Beacon Lesson Plan Library

Read All About It

Farica King
Santa Rosa District Schools


Using a variety of magazines, students work cooperatively to determine the main idea of a text and how details help support the main idea.


The student determines a text's major ideas and how those ideas are supported with details.

The student states the author's purpose and relates it to specific details from the text.

The student uses conventions of punctuation (including but not limited to commas, colons, semicolon, quotation marks, apostrophes).

The student uses conventions of capitalization (including but not limited to the names of organizations, nationalities, races, languages, religions).


- Several copies of various types of magazines (preview magazines for controversial articles or advertisements)
- Download attached file -Read All About It-; make one copy for each cooperative group (file contains cooperative worker rating checklist and article questions for cooperative group, as well as scoring rubric)
- Overhead projector and markers
- Overhead transparency of the -Read All About It- article questions


1. Obtain several copies of various types of magazines.
2. Download the attached file, -Read All About It-.
3. Make copies of attached file. Only one copy of the article questions and scoring rubric per cooperative group is needed. Please note: each student will need his/her own individual copy of the cooperative worker rating checklist.
4. Gather overhead projector and overhead markers.
5. Make sure overhead is working properly.
6. Create a transparency of the article questions.
7. Preview all magazines for controversial materials and/or advertisments.
8. Assign students to cooperative groups.


(Prior to the beginning of class, divide students into cooperative learning groups.)

1. Using a magazine, discuss with students the intended audience for the magazine, what type of articles will probably be found inside, purpose of the publication, etc. Note the predictions on the overhead.

2. Glance through the magazine as a class to determine if the predictions noted were accurate.

3. Select one article from the magazine.

4. Using the overhead transparency of the article questions, disect the article selected and answer the questions together as a class. Record responses on the overhead transparency.


5. Pass out magazines to cooperative learning groups. (Try to have a variety of current magazines, such as: fishing/hunting magazines, home decor magazines, cooking magazines, current event magazines, etc.)

6. Provide each group with a copy of the article questions. Instruct students to complete the questions using the magazine provided. Remind students to use complete sentences, as well as correct grammar, capitalization and punctuation.

7. When the group has completed the article questions, have them fill out the cooperative worker rating checklist. The checklist should be turned in along with the group assignment. (If time permits, allow the cooperative groups to share their questions/answers with the class.)

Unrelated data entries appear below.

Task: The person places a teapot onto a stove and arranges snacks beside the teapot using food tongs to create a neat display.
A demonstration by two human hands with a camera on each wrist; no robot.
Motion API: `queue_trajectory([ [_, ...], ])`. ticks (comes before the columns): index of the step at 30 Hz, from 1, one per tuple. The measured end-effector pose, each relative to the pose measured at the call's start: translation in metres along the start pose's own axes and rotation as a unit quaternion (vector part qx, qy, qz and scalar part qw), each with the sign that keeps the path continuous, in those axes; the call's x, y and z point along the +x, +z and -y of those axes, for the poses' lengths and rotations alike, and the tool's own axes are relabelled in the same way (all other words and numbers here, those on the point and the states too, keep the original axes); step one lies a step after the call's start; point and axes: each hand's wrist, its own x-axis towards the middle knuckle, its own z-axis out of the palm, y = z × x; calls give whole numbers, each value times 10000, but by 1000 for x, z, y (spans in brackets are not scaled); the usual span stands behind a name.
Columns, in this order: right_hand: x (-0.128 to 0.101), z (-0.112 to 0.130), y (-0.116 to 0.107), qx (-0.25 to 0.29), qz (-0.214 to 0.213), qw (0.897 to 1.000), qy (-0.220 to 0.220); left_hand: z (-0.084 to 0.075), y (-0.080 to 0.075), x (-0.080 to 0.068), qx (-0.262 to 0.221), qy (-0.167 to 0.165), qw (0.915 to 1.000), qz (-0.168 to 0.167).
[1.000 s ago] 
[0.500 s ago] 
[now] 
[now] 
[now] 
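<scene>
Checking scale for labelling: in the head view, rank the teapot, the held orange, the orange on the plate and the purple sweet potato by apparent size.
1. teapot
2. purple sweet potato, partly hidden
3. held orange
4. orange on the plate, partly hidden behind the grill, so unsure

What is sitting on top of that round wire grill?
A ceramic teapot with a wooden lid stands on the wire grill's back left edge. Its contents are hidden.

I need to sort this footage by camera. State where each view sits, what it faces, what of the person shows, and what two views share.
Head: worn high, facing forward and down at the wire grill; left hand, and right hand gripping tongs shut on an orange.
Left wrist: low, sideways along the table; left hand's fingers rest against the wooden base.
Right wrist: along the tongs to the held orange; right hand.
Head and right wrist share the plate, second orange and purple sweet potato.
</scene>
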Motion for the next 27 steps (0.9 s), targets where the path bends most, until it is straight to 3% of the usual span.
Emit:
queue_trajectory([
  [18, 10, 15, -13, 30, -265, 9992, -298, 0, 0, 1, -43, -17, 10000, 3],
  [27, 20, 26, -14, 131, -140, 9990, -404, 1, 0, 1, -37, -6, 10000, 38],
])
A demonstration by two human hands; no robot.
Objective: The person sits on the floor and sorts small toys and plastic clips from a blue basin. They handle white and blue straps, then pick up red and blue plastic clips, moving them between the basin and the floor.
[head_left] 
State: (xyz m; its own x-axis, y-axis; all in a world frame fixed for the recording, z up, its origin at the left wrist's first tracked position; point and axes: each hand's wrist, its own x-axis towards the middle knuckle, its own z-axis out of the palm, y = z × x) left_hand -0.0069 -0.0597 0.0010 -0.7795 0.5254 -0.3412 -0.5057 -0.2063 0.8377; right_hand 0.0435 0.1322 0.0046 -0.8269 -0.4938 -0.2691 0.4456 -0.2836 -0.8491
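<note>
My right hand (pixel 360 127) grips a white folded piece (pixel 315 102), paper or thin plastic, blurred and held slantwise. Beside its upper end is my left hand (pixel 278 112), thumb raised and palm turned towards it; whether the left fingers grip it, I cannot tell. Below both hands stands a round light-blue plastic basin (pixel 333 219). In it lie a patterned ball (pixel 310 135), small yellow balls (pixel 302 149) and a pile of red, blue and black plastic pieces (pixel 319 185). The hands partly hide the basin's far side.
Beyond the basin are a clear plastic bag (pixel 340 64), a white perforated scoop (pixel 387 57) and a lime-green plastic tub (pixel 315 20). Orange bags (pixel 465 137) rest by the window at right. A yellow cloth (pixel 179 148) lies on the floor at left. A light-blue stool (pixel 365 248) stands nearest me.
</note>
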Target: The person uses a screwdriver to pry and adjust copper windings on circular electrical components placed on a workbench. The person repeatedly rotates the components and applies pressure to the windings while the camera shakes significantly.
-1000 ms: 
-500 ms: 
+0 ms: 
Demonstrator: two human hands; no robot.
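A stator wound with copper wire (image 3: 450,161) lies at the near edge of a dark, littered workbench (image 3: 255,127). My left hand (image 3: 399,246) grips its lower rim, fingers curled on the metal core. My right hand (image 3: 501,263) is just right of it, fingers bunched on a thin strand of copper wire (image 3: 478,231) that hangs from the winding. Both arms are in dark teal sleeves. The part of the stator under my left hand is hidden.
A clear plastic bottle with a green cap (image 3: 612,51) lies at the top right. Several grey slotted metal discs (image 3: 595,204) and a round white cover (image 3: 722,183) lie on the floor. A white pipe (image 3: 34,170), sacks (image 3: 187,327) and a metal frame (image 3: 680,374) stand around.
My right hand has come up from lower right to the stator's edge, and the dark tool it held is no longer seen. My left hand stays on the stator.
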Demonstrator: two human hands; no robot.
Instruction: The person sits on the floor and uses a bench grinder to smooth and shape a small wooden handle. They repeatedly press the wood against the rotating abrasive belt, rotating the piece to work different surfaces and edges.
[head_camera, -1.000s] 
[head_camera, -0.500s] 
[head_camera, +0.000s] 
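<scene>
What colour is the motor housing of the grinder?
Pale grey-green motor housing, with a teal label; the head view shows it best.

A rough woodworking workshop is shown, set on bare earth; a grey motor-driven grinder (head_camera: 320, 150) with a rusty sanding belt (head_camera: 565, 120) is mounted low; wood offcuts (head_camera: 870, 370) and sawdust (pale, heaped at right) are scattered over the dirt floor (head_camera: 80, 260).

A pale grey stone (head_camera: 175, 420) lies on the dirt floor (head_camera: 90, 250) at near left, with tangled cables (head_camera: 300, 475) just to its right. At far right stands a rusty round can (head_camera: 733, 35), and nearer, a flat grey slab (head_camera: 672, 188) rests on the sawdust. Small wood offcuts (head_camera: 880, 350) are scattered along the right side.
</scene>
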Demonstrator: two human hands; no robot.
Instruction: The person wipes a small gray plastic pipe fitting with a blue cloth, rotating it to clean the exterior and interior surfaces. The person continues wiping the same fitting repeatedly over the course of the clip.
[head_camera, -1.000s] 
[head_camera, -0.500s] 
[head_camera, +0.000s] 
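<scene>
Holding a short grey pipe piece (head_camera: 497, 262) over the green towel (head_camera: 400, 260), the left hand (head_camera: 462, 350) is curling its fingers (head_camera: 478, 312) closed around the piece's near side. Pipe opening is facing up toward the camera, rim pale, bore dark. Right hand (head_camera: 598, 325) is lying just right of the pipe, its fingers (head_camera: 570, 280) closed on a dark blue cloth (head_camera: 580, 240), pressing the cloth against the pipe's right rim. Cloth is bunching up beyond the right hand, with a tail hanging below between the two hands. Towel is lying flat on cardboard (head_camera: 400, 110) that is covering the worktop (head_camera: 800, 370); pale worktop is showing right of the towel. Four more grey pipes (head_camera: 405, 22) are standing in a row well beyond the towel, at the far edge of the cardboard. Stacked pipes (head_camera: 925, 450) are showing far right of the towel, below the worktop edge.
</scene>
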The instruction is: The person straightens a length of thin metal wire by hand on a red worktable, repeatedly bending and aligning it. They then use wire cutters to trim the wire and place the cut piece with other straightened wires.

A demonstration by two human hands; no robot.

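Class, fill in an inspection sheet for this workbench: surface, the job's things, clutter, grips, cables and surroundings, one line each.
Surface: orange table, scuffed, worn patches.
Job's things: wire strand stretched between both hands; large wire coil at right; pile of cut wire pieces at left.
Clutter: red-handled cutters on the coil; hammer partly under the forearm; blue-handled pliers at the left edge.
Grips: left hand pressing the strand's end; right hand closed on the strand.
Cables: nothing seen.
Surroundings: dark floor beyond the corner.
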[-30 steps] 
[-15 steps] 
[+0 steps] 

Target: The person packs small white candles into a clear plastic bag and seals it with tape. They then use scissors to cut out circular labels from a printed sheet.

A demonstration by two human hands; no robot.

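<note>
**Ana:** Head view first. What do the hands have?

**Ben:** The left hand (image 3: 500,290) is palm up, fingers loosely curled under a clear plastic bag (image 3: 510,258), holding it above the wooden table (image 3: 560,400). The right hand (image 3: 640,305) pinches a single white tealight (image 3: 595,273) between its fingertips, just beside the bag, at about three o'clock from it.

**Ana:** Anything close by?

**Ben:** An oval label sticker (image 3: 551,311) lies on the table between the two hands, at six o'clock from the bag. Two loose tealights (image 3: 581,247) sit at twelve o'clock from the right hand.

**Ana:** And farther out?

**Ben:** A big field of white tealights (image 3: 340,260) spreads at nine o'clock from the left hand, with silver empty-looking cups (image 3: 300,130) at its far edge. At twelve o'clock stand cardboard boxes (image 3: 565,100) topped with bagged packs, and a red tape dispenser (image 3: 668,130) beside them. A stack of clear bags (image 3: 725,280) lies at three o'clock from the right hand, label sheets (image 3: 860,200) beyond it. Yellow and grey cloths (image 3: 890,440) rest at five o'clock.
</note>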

8. Assess the article questions/answer sheet and the cooperative worker rating checklist.


Review each cooperative group's answers and rating checklists. Use the attached scoring rubric to evaluate student answers. Students should be able to determine the major ideas of the text and locate details that support the main idea. Students should also have used conventions of punctuation and grammar when completing the worksheets. Students will need practice in order to be able to do this individually. Offer much feedback and guidance, as well as many opportunites to practice this skill.